### Your objective
Images are not part of the copy; write out the rest of the data exactly as given.

### Exercise data

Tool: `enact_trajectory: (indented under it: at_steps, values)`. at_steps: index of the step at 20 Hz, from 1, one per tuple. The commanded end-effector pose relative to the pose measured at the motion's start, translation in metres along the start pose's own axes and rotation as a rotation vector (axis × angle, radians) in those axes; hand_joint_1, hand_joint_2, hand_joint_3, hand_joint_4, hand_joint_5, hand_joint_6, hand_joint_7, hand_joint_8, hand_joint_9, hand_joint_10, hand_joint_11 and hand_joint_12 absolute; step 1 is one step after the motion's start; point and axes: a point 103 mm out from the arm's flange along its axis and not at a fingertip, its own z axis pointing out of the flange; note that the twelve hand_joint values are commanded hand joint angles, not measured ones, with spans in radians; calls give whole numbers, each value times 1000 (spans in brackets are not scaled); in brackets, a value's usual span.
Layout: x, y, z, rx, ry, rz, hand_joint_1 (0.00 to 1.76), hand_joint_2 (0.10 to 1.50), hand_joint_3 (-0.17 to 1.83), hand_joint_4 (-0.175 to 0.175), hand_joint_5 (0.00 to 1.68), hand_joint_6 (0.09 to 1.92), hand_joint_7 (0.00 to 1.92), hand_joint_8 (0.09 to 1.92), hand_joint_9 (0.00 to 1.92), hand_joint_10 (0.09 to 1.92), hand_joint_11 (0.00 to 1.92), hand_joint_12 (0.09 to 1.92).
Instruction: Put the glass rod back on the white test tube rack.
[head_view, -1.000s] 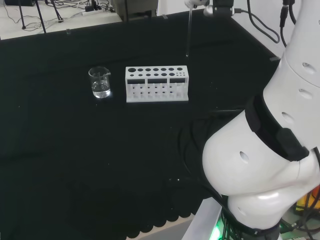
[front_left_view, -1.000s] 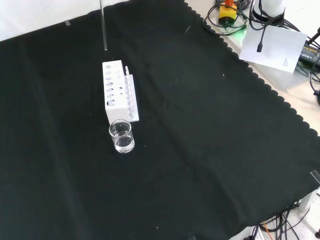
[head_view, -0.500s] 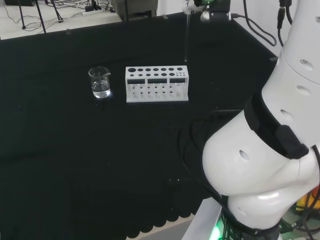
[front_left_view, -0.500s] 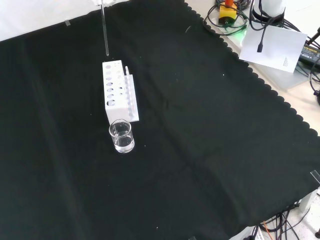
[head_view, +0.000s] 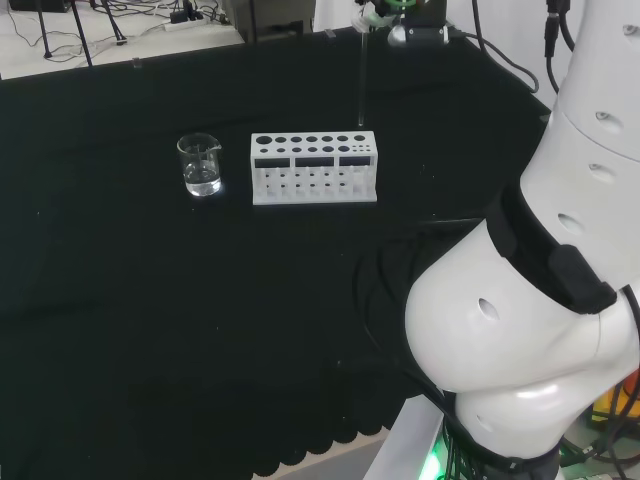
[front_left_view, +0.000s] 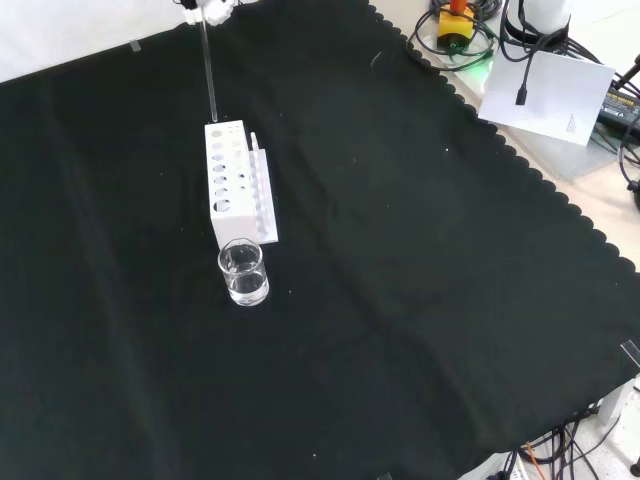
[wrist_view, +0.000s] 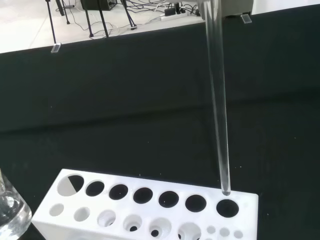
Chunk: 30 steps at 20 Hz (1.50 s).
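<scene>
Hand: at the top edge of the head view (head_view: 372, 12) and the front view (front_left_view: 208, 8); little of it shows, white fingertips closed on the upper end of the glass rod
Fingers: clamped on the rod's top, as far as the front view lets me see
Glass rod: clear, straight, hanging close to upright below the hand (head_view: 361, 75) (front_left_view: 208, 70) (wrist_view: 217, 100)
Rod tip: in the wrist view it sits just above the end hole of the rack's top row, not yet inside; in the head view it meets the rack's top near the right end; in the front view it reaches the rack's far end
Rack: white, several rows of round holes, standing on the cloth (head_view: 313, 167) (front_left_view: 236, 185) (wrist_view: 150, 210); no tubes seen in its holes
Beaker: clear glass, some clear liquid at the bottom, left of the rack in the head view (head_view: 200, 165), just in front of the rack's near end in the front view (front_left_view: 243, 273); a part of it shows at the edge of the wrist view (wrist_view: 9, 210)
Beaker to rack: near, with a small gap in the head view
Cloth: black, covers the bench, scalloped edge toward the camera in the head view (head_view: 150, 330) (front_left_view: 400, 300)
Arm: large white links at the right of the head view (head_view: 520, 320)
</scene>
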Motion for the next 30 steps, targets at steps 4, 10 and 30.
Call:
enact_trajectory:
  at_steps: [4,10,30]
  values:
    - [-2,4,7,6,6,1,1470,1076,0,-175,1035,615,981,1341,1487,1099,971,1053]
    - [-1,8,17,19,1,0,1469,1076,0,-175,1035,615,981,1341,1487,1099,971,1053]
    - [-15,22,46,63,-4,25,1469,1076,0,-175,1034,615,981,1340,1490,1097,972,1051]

### Completed exercise
Tool: `enact_trajectory: (indented under it: at_steps, values)`. at_steps: index of the step at 20 Hz, from 1, one per tuple. The commanded end-effector pose relative to the pose measured at the motion's start, translation in metres along the start pose's own axes and rotation as a rotation vector (axis × angle, radians) in those axes; hand_joint_1, hand_joint_2, hand_joint_3, hand_joint_4, hand_joint_5, hand_joint_6, hand_joint_7, hand_joint_8, hand_joint_9, hand_joint_10, hand_joint_11 and hand_joint_12 absolute; step 1 is one step after the motion's start; point and axes: a point 103 mm out from the arm's flange along its axis and not at a fingertip, its own z axis pointing out of the flange; note that the twelve hand_joint values are commanded hand joint angles, not measured ones, with spans in radians; calls give whole numbers, each value times 1000 (spans in brackets are not scaled); in brackets, a value's usual span.
Layout: x, y, z, rx, ry, rz, hand_joint_1 (0.00 to 1.76), hand_joint_2 (0.10 to 1.50), hand_joint_3 (-0.17 to 1.83), hand_joint_4 (-0.175 to 0.175), hand_joint_5 (0.00 to 1.68), hand_joint_6 (0.09 to 1.92), hand_joint_7 (0.00 to 1.92), hand_joint_8 (0.09 to 1.92), hand_joint_9 (0.00 to 1.92), hand_joint_10 (0.09 to 1.92), hand_joint_11 (0.00 to 1.92), hand_joint_12 (0.09 to 1.92).
Instruction: Put the glass rod back on the white test tube rack.
[head_view, -1.000s] 
[front_left_view, -1.000s] 
[head_view, -0.500s] 
[front_left_view, -0.500s] 
[head_view, +0.000s] 
[front_left_view, +0.000s] 
[wrist_view, +0.000s] 
Chunk: 30 steps at 20 Hz (1.50 s).
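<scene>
Hand: at the top edge of the head view (head_view: 372, 12) and the front view (front_left_view: 208, 8); little of it shows, white fingertips closed on the upper end of the glass rod
Fingers: clamped on the rod's top, as far as the front view lets me see
Glass rod: clear, straight, hanging close to upright below the hand (head_view: 361, 75) (front_left_view: 208, 70) (wrist_view: 217, 100)
Rod tip: in the wrist view it sits just above the end hole of the rack's top row, not yet inside; in the head view it meets the rack's top near the right end; in the front view it reaches the rack's far end
Rack: white, several rows of round holes, standing on the cloth (head_view: 313, 167) (front_left_view: 236, 185) (wrist_view: 150, 210); no tubes seen in its holes
Beaker: clear glass, some clear liquid at the bottom, left of the rack in the head view (head_view: 200, 165), just in front of the rack's near end in the front view (front_left_view: 243, 273); a part of it shows at the edge of the wrist view (wrist_view: 9, 210)
Beaker to rack: near, with a small gap in the head view
Cloth: black, covers the bench, scalloped edge toward the camera in the head view (head_view: 150, 330) (front_left_view: 400, 300)
Arm: large white links at the right of the head view (head_view: 520, 320)
</scene>
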Motion for the next 30 steps, targets at steps 4, 10 and 30.
Call:
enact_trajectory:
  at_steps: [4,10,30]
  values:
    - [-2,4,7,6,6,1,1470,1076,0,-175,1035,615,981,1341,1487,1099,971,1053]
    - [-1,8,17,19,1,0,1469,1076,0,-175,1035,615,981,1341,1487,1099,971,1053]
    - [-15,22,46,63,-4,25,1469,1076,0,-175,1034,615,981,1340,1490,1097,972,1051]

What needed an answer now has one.